*** Opening of Data for processing ***
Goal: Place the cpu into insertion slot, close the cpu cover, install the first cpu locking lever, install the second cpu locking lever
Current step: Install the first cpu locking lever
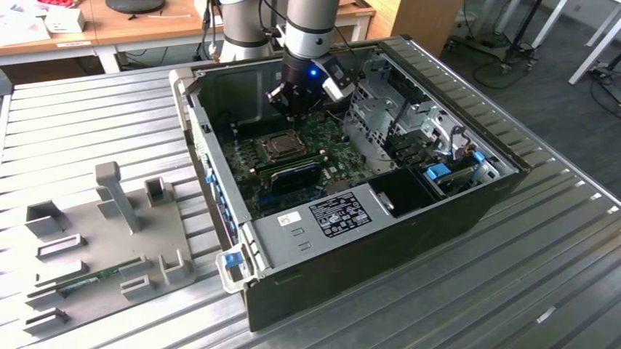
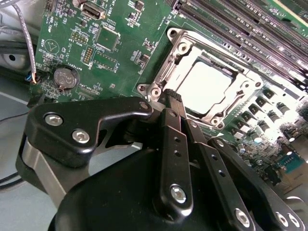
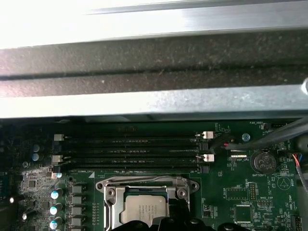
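Note:
The cpu [image 2: 207, 86] lies flat in the insertion slot [image 3: 109, 202] on the green board, its silver top facing up. The cpu cover [image 2: 166, 72] is down around it as a silvery frame, and the chip shows through its window. In the first wrist view the cpu [image 3: 143, 211] sits inside the cover [image 3: 144, 182]. My gripper [image 2: 174, 96] is shut, its black fingertips together just at the socket's near corner, with nothing visible between them. In the exterior view the gripper [image 1: 296, 109] hangs inside the open case just behind the cpu [image 1: 284, 147]. I cannot tell how the locking levers stand.
Long black memory slots [image 3: 130, 149] run beside the socket. A coin battery [image 2: 65, 77] and loose cables [image 2: 24, 48] lie near the gripper. The case wall [image 3: 144, 57] rises close behind. Drive bays [image 1: 417, 138] fill the case's right side. A grey fixture plate [image 1: 97, 233] lies at the exterior view's left.

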Robot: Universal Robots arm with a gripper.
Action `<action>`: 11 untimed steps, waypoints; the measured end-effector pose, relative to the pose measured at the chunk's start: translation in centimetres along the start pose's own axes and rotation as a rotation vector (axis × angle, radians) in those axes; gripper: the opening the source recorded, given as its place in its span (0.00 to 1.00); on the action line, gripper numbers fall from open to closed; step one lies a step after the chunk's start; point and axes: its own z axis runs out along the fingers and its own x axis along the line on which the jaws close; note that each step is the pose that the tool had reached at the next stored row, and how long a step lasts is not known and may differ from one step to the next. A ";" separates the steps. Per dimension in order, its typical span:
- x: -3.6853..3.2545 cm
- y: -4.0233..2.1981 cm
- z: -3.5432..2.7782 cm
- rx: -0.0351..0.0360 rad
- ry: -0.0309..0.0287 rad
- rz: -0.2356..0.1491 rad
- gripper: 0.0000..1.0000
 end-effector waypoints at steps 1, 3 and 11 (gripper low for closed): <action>0.02 0.00 0.00 0.0000 -0.0035 0.000 0.10; 0.04 -0.01 0.01 -0.0002 -0.0150 -0.001 0.10; 0.17 -0.01 0.01 -0.0003 -0.0246 -0.003 0.10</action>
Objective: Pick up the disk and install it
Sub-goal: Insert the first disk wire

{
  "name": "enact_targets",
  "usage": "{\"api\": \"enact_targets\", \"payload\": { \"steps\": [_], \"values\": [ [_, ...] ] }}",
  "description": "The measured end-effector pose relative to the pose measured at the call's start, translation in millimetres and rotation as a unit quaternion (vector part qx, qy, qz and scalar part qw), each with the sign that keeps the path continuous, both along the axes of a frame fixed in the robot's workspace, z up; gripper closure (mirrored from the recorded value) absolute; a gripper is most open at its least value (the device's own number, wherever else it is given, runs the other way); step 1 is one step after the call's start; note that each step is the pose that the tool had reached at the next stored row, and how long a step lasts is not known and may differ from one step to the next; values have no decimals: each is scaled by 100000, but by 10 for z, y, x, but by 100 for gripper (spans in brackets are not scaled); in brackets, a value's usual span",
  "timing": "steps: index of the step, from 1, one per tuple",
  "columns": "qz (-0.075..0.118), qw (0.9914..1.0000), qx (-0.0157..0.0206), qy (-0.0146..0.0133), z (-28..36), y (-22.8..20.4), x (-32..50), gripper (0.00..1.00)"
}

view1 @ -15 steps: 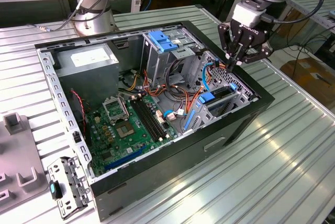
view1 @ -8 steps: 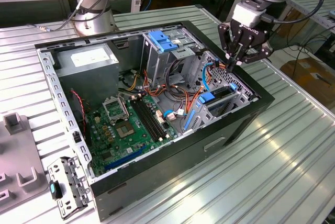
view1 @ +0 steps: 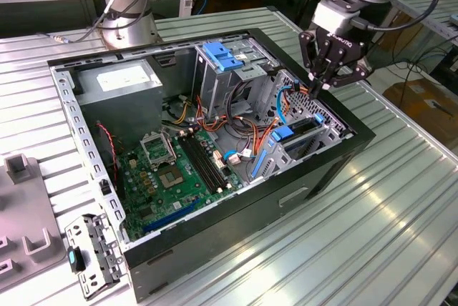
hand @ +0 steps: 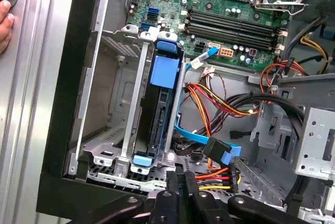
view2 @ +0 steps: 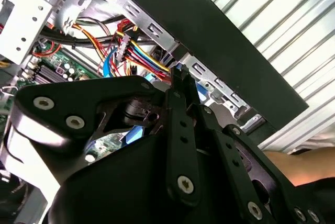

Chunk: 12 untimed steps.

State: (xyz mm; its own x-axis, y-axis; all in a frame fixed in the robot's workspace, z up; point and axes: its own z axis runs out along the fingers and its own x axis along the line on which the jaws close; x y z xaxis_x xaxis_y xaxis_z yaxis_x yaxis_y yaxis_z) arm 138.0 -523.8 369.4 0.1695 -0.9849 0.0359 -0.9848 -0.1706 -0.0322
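– Inside the black computer case on the ribbed metal table, where is the disk?
– Disk: stands on edge in the grey sheet-metal cage, between blue plastic rails, with a blue tab at its end. It looks seated. Claw: above the cage, fingertips drawn together, holding nothing.
– How would the disk handle?
– Judged stiff and dense for its size. The smooth metal shell is likely to slip, and the insides would not tolerate knocks. It is best gripped across the long edges, on the plastic rails, leaving the flat faces alone. Nearby are soft, loose cables and a green circuit board.
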Motion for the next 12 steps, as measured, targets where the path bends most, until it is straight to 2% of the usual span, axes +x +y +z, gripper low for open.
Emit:
{"api": "enact_targets", "payload": {
  "steps": [10, 12],
  "values": [
    [-495, 99999, 1, -20, 0, 0, -71, 83],
    [-2585, 99967, -7, -18, -4, 0, -72, 83]
  ]
}}
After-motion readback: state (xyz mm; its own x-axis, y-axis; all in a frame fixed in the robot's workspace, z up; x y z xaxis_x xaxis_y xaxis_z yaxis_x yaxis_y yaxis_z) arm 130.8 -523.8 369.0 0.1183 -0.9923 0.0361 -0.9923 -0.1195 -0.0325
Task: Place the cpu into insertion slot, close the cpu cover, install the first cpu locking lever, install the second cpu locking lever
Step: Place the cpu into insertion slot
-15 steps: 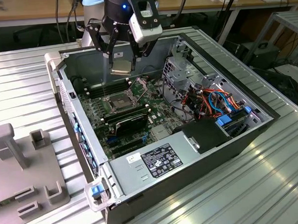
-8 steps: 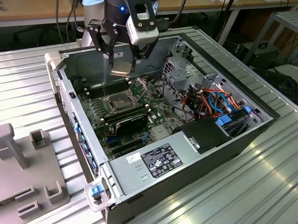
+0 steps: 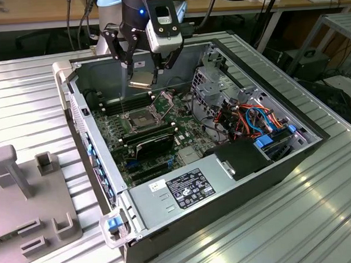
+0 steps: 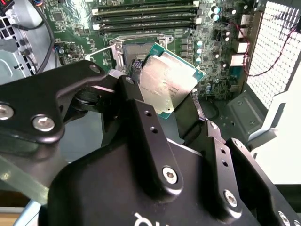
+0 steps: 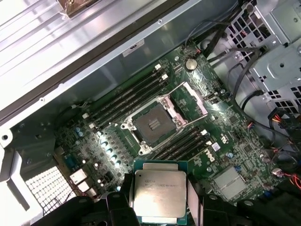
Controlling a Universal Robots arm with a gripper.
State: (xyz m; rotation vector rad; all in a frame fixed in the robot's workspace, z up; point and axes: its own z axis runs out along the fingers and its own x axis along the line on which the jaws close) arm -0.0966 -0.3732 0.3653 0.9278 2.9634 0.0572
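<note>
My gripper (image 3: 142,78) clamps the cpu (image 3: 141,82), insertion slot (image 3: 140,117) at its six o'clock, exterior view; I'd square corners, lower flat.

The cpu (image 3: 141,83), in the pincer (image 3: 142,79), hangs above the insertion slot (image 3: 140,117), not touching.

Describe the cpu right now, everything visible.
The cpu is a flat square chip: dull silver-grey metal top, smudged, with a green border. The pincer grips it by two opposite edges, in the air above the board, clear of the empty insertion slot. Nothing else touches it.
</note>
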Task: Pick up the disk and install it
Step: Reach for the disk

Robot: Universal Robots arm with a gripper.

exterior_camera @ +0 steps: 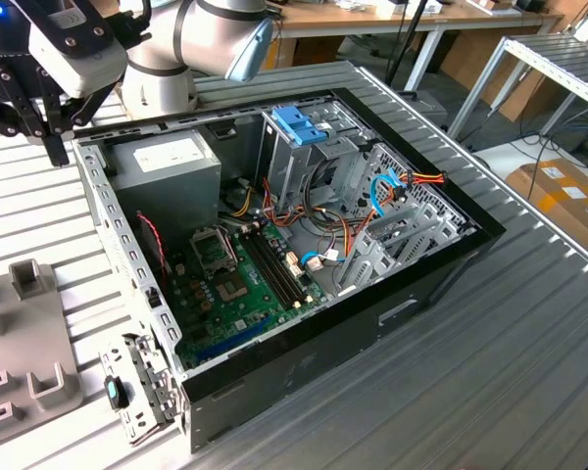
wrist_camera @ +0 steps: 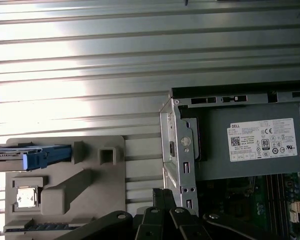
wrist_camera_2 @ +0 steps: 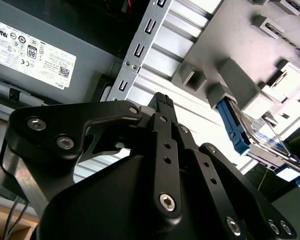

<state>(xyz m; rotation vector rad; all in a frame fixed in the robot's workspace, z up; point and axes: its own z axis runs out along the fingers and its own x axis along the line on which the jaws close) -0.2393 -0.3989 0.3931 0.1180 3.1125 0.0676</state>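
The end effector (exterior_camera: 55,147), pressed together and empty, hovers beside the open computer case (exterior_camera: 304,367); the disk (wrist_camera: 42,155) sits slotted in a grey holder (wrist_camera: 65,187) on the worktop (exterior_camera: 529,372); a clean pick likely needs it spread and squared to the disk.

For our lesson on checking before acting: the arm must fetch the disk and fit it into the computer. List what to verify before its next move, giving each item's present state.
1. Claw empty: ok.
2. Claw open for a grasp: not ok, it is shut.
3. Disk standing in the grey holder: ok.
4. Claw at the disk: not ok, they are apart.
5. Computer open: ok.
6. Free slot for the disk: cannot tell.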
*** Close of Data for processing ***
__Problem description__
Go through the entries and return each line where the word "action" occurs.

__Solution below__
Action `<action>`: 11 untimed steps, waypoints; the measured end-effector pose, relative to the pose measured at the chunk's start: translation in centimetres along the start pose's own axes and rotation as a rotation vector (axis × angle, radians) in those axes; gripper: the opening the source recorded, given as its place in its span (0.00 to 1.00); on the action line, gripper numbers fall from open to closed; step one lies a step after the chunk's start; point and axes: its own z axis runs out along the fingers and its own x axis along the line on which the jaws close; note that each step is the pose that the tool had reached at the next stored row, and how long a step lasts is not known and may differ from one step to the next. A ";" separates the steps. Per dimension in order, its typical span:
 end-effector waypoints at steps 1, 3 and 11 (gripper low for closed): <action>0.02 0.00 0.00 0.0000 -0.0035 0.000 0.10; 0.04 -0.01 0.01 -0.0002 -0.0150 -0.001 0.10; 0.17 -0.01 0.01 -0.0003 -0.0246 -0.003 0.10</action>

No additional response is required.